Selenium.WebDriver.EventCapture is a WebDriver wrapper that adds the ability to capture DOM & browser events triggered by a live user.
Selenium.WebDriver.EventCapture extends the existing EventFiringWebDriver to support capture of DOM events through a new subclass EventCapturingWebDriver. This is made possible through a javascript event queue mechanism. The implementation was inspired by Alp's stackoverflow answer.
In a nutshell: a script is injected into the DOM which registers a global event handler that dumps event information into a queue. Then, the EventCapturingWebDriver repeatedly polls the DOM on a very short interval to pull the latest events off the queue and return them to be raised. Calling code can subscribe to these DOM events through C# event handlers:
EventCapturingWebDriver driver = new EventCapturingWebDriver(baseDriver);
driver.ElementClickCaptured += Driver_ElementClickCaptured;
driver.ElementMouseOverCaptured += Driver_ElementMouseOverCaptured;
driver.ElementKeyPressCaptured += Driver_ElementKeyPressCaptured;
driver.Navigate().GoToUrl("http://www.wikipedia.org");
Selenium is mainly used for test automation, where capturing events is not necessary. However, there are some less common alternative uses for Selenium such as recording macros, filling forms, and others where Selenium is used to automate a browser being actively used by a live user. In these scenarios it is useful to be able to capture events raised by the actual browser DOM in addition to events raised by WebDriver actions.

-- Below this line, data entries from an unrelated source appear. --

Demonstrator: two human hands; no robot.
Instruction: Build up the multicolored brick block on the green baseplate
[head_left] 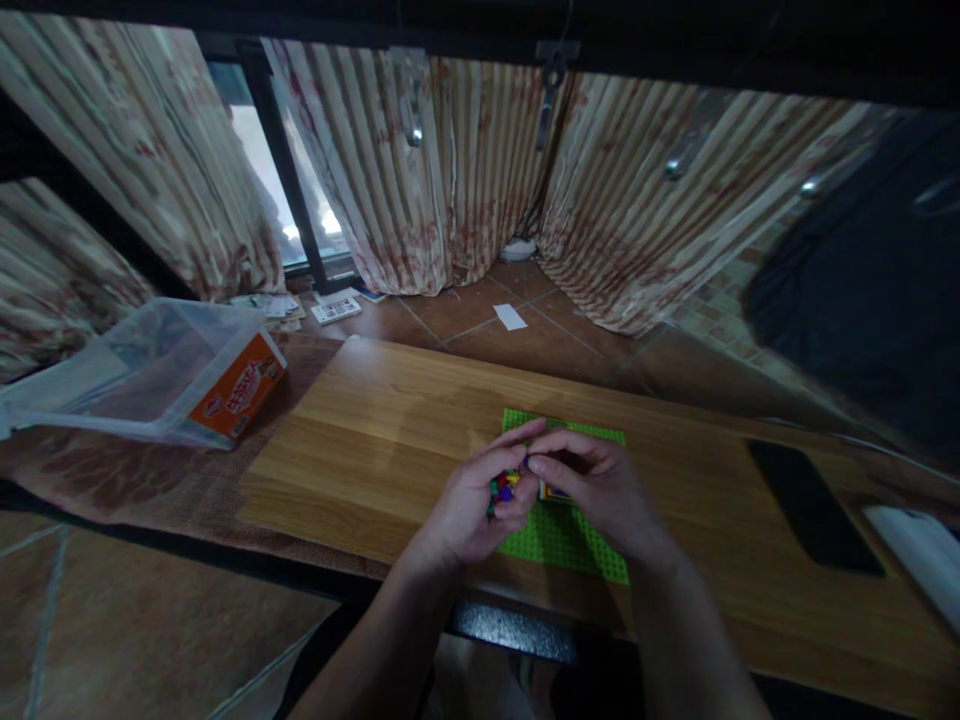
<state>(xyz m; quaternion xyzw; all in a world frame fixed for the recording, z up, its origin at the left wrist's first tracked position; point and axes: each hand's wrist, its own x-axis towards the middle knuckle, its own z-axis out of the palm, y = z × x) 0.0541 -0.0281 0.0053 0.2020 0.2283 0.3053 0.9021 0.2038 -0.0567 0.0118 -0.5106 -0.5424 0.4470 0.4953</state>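
Note:
Several small coloured toy bricks [505, 491], among them green, red, yellow and purple ones, lie in the curled fingers of my left hand [476, 505]. My right hand [596, 485] pinches at a small purple brick [526, 462] near the left fingertips. Both hands are close together above a green studded baseplate [570, 545] on the wooden board. Under my right hand, part of a multicoloured brick build [555, 493] shows on the baseplate; the rest is hidden.
A clear plastic bin [172, 370] with an orange label stands left on a brown cloth. To the right lie a dark flat phone-like slab [814, 505] and a white object [919, 555]. Beyond the wooden board [375, 430], papers [335, 308] lie on the tiles beneath striped curtains [480, 170].

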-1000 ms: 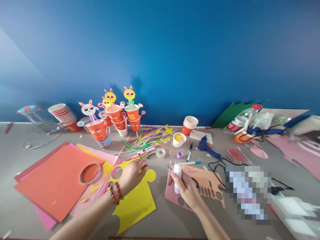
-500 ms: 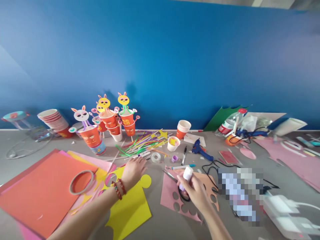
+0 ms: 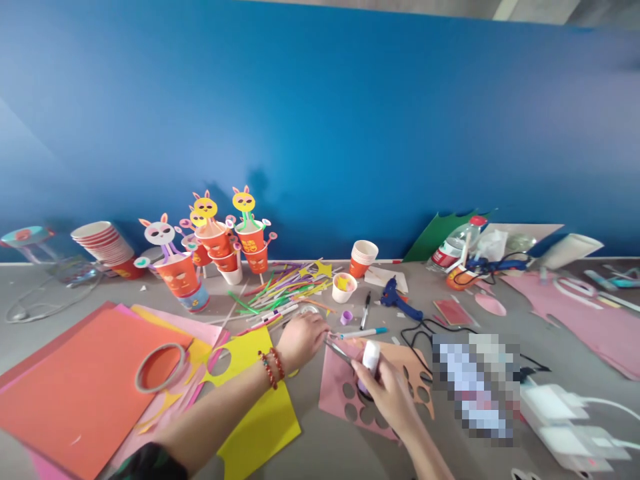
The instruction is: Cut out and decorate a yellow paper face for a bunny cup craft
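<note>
My right hand (image 3: pixel 387 387) is wrapped round a glue stick (image 3: pixel 371 357) with a white top and purple lower part. Beneath it lie scissors (image 3: pixel 339 351) on a pink sheet (image 3: pixel 334 383) punched with round holes. My left hand (image 3: pixel 303 340), with beads at the wrist, reaches to the upper left corner of that sheet, close to the scissor tips. Its fingers are curled together and point down; whatever they hold is hidden. A yellow sheet (image 3: pixel 265 427) lies under the left forearm. The edge of a yellow circle (image 3: pixel 294 374) peeks out below the left hand.
Bunny-topped cups (image 3: pixel 180 277) stand at the back left, beside scattered pipe cleaners (image 3: pixel 280 283). A purple cap (image 3: pixel 346 317), a marker (image 3: pixel 363 333) and a blue glue gun (image 3: pixel 400 300) lie beyond my hands. Orange paper (image 3: pixel 90 380) with a tape roll (image 3: pixel 143 373) is left; a power strip (image 3: pixel 565 427) right.
My left hand has moved right, from beside the yellow circle to the pink sheet's corner, now covering most of the circle. The right hand keeps the glue stick in nearly the same place.
</note>
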Demonstrator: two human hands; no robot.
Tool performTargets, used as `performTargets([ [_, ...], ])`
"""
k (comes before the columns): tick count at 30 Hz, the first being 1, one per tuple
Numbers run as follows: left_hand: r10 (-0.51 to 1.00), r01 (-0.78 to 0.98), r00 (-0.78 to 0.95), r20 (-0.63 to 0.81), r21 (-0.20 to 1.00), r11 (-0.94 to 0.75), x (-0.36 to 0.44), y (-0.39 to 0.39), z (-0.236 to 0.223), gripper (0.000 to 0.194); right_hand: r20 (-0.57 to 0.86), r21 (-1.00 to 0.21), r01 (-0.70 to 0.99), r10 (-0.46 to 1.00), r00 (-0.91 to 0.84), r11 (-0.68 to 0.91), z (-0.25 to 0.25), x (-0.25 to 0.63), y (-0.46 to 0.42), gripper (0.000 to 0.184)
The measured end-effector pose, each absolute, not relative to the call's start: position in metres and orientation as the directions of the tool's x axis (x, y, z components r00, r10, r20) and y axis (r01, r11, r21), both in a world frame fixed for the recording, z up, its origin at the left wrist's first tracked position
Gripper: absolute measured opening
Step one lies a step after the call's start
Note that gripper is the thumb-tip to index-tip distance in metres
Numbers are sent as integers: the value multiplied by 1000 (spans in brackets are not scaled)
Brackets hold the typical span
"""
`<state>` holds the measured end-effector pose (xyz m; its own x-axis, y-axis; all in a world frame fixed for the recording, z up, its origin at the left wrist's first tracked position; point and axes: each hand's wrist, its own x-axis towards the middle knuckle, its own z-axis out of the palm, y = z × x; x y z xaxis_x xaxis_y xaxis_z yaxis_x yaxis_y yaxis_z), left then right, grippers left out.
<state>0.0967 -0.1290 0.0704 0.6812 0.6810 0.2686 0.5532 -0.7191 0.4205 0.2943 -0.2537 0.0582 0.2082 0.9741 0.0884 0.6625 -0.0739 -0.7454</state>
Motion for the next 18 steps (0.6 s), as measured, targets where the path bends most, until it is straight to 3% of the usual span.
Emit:
performTargets([
  [8,755,637,574,317,406,-655,81,-100,68,30,103,-741,671,982,159,-30,67,295,-257,42],
  [12,709,590,630,317,399,-702,84,-107,69,11,106,-715,698,982,157,-34,69,292,-256,41],
  [15,661,534,683,310,404,-742,86,-117,67,21,112,-700,714,982,149,-29,69,289,-256,41],
  [18,642,505,698,318,417,-756,83,-127,62,15,111,-707,708,987,118,-5,70,287,-256,43],
])
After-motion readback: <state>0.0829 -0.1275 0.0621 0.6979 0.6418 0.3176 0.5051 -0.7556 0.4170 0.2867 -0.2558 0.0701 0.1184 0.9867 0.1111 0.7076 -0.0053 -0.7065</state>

As of now, Selenium WebDriver lacks the facility to capture events from the DOM and allow the user to subscribe to ones he/she is interested in. The built-in EventFiringWebDriver only fires events raised by the WebDriver itself rather than raised by the live DOM.
There are quite a few posts from the last few years where people are looking for this functionality: (here, here, here, here, etc...), so it is only logical to assume that there is need for it.